### Task directions
Count the lines of the data below that include the string "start", and provide nothing but the result.

### Given data
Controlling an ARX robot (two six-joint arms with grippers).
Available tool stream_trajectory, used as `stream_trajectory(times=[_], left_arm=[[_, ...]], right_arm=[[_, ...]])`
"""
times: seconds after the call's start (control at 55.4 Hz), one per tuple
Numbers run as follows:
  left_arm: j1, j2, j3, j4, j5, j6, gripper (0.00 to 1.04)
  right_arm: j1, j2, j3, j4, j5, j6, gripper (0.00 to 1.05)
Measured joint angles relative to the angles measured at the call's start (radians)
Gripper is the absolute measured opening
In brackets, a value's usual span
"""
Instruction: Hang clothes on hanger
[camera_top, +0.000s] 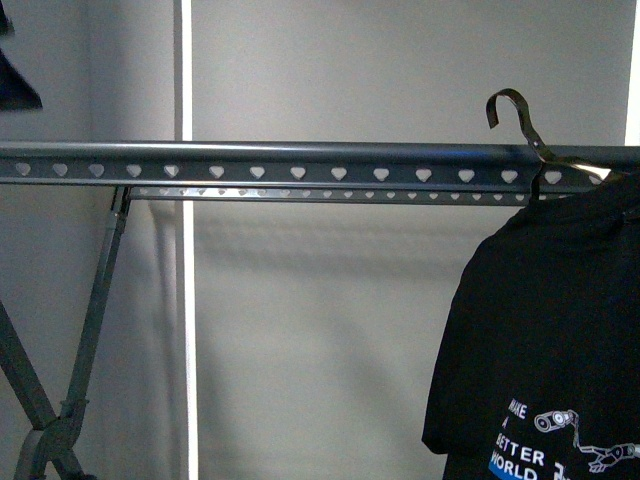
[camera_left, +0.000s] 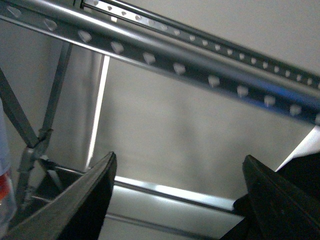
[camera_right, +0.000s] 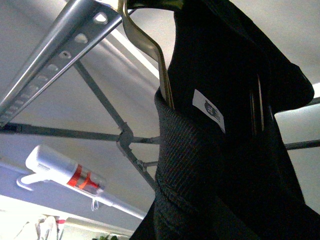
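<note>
Black T-shirt (camera_top: 560, 320) up at the rail (camera_top: 300, 160)!
Coat hanger (camera_top: 520, 115) hook pokes above it; left pincer (camera_left: 178, 165) spread wide, right pincer unseen.

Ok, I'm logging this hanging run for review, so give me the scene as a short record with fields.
rail: rack rail, dark grey, horizontal, row of heart-shaped holes
clothes: black T-shirt, hanging on the right in the front view, white print low down
coat hanger: coat hanger, thin metal, hook showing above the rail; seating unclear
label: white label inside the neck
left gripper: left gripper, jaws open, empty, below the rail
right gripper: not visible
</note>
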Motion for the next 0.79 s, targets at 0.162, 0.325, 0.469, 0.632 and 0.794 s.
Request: stream_trajectory(times=[0.162,0.325,0.469,0.632,0.794], left_arm=[[-0.047,-0.136,-0.318,0.146,-0.008,0.163,0.50],[-0.039,-0.211,-0.509,0.221,-0.026,0.204,0.25],[-0.039,-0.289,-0.635,0.272,-0.025,0.213,0.02],[-0.039,-0.367,-0.743,0.299,-0.024,0.221,0.04],[-0.039,-0.441,-0.826,0.304,-0.024,0.222,0.04]], right_arm=[[0.024,0.077,0.092,-0.016,0.050,0.085,0.05],[0.034,0.148,0.178,-0.031,0.103,0.179,0.05],[0.056,0.190,0.207,-0.049,0.139,0.200,0.05],[0.055,0.216,0.159,-0.013,0.162,0.204,0.05],[0.057,0.188,0.008,0.108,0.245,0.124,0.22]])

### Response box
2